Die "Cafe Sonntag - Glosse" von Franz Schuh
Spiel
Ja, ja "… der Mensch spielt nur, wo er in voller Bedeutung des Worts Mensch ist, und er ist nur da ganz Mensch, wo er spielt." Das hat kein Goethe geschrieben, und zwar, weil es ein Schiller, nämlich Friedrich Schiller geschrieben hat.
8. April 2017, 21:58
Aber w a s lese ich da? Die Welt, lese ich, ist viel zu ernsthaft, aber der Ernst ist doch selten genug. Der Ernst, heißt es weiter, ist das Gegenteil von Spiel – nein, nein das kann nicht sein. In meinem Leben habe ich nie so ernste Menschen gesehen wie die Pensionisten im Märzpark, mit denen ich als Kind (damals frühreif, heute altersbedingt überreif) mit denen ich als Kind Tarock spielte.
Im Park standen Bänke und Tische, gespielt wurde - bei erträglichem Wetter - ab 9 Uhr früh und der Ernst, mit dem das geschah, übertraf jedes Universitätsseminar, zum Beispiel solche Seminare, in denen man - zum Scheitern verurteilt - versuchte, Platos Altgriechisch zu entziffern.

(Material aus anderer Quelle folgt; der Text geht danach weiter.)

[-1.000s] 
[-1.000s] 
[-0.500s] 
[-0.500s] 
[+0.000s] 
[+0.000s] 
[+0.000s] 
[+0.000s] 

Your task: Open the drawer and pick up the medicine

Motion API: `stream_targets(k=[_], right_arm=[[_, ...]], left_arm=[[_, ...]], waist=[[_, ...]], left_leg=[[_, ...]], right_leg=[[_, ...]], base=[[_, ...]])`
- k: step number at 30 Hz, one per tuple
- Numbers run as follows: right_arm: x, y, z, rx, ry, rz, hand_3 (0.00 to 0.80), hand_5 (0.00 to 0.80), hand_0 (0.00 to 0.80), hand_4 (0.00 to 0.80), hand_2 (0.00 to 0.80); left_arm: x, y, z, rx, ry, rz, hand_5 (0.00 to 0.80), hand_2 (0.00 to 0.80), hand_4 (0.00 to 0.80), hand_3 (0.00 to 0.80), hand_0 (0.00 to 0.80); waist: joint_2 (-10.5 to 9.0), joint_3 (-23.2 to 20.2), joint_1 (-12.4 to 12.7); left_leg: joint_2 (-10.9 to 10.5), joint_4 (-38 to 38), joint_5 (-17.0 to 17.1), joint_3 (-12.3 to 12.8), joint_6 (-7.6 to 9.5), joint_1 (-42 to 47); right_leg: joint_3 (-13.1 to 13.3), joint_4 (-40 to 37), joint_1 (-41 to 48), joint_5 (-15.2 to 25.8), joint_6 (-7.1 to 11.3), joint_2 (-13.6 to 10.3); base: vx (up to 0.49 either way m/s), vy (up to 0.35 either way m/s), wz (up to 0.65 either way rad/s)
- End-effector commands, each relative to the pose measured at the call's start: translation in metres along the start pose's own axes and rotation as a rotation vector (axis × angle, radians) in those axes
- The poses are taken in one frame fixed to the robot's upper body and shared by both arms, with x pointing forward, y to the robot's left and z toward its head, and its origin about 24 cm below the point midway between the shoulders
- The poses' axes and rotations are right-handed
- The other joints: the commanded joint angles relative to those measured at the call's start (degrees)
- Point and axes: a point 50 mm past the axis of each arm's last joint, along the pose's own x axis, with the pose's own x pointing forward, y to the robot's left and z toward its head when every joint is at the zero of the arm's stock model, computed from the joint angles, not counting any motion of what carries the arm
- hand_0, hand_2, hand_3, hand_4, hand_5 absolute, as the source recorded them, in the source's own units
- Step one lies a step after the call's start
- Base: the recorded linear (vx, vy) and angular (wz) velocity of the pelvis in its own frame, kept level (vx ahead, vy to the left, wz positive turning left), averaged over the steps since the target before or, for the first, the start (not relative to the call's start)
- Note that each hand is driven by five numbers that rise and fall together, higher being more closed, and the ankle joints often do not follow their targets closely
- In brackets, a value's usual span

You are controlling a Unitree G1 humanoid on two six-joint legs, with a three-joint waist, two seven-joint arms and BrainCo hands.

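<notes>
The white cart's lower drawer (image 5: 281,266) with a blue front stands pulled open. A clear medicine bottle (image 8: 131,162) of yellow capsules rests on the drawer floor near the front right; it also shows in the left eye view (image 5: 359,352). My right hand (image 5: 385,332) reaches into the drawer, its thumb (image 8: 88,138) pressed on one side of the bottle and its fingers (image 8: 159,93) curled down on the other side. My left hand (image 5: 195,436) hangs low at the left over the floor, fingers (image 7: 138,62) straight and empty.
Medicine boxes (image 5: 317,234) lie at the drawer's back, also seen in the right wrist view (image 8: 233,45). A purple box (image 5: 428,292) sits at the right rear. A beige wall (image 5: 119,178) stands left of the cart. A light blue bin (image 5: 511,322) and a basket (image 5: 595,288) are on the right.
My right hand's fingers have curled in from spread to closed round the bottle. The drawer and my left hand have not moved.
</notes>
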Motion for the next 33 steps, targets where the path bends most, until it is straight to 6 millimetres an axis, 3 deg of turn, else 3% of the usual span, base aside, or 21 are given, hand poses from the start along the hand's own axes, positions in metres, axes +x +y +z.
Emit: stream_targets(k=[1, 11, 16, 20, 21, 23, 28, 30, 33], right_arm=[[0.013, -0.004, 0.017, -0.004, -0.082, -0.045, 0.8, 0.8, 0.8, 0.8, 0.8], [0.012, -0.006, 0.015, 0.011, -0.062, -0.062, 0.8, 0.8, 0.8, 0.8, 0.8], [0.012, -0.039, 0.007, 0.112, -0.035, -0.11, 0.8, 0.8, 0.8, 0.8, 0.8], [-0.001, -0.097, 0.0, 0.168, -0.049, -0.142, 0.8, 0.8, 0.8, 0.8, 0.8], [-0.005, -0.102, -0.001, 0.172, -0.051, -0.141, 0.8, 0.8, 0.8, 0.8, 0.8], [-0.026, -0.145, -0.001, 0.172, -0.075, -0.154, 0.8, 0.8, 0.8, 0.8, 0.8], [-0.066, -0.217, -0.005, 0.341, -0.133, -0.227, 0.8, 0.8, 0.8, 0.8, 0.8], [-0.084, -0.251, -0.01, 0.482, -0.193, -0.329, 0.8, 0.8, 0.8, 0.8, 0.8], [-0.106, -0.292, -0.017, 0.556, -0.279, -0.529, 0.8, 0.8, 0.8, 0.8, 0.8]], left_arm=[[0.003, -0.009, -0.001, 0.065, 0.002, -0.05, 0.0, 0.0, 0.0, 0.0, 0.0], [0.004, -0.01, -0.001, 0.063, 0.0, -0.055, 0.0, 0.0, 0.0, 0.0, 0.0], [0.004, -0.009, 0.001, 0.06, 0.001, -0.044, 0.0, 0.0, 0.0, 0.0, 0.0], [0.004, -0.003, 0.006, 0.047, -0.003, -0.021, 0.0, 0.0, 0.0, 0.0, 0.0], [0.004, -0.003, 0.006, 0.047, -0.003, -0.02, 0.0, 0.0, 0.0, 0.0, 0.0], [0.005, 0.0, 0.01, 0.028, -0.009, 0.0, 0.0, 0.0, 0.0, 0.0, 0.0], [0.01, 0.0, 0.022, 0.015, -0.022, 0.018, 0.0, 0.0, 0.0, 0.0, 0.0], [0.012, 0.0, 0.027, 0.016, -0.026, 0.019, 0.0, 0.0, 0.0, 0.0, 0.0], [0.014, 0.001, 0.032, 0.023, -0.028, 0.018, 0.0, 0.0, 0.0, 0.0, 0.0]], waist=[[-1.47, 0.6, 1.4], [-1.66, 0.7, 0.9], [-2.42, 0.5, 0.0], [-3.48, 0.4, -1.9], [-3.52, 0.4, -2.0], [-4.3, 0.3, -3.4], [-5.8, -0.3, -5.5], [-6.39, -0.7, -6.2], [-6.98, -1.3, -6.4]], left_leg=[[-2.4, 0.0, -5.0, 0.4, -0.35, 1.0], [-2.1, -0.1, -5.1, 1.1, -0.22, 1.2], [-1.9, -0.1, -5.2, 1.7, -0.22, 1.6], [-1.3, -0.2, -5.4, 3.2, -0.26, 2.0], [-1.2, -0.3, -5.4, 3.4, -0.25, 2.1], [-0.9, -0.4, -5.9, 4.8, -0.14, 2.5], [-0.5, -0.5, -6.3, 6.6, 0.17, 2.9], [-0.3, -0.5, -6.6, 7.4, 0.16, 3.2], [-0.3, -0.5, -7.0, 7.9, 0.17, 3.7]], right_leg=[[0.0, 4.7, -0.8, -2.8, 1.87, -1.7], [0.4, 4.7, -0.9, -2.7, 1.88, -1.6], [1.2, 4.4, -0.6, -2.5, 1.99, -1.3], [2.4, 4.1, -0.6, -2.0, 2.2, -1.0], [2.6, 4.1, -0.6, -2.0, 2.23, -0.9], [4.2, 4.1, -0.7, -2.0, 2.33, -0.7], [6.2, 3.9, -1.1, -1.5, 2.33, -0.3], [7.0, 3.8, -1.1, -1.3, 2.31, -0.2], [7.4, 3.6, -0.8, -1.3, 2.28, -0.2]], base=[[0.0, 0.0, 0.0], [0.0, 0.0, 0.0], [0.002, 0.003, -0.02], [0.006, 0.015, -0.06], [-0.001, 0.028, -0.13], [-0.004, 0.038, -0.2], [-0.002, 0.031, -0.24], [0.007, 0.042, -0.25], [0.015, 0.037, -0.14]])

Im Park herrschte Demokratie, eine Leistungsgesellschaft – auch Kinder durften mitspielen, wenn sie Leistung brachten, also das Spiel beherrschten: Pagat, Mond und Sküs, das waren die hervorragenden Karten – der Sküs, der alles andere sticht wurde – wegen des Wienerischen – Gstieß genannt, und es gab das Wiener Idiom: I gib dir den Gstieß, Hochdeutsch:
Ich verabschiede Dich.
Aber der Ernst, der Ernst, mit dem gespielt wurde. Die Spieler waren, wenn nicht im Zustand der Trance, so doch in einer durch Meditation erreichten Weltferne, die die höchste Wachheit gegenüber dem Leben der Karten ermöglichte. Und da schreibt Friedrich, nein, nicht Schiller, sondern Friedrich Schlegel, der Romantiker, dass Ernst das Gegenteil von Spiel sei und dann, dann beschreibt dieser Schlegel selber, ohne es zu wissen (geschweige denn zu wollen) meine Tarockrunden von einst, denn er sagt: "Ernst ist Größe in Handlung."
Genau, Größe in Handlung – das ist das Spiel. Ich sage: 26. Mai 1999. Barcelona. Bayern München im Finale des Europacups, 90 Minuten sind gespielt, Manchester United ist mit einem Tor im Nachteil. Es folgt Nachspielzeit - in den letzten drei Minuten fallen zwei Tore, Manchester siegt 2:1. Das ist Größe in Handlung. Ob’s das beim Schachspiel auch gibt? Ernst ist jedenfalls dabei, Ernst Strouhal natürlich, der sich zum Spaß Robert Gernhardt anhören muss:
"Ich mach mir nichts aus Marschmusik, / Ich mach mir nichts aus Schach. / Die Marschmusik macht mir zuviel, / Das Schach zuwenig Krach."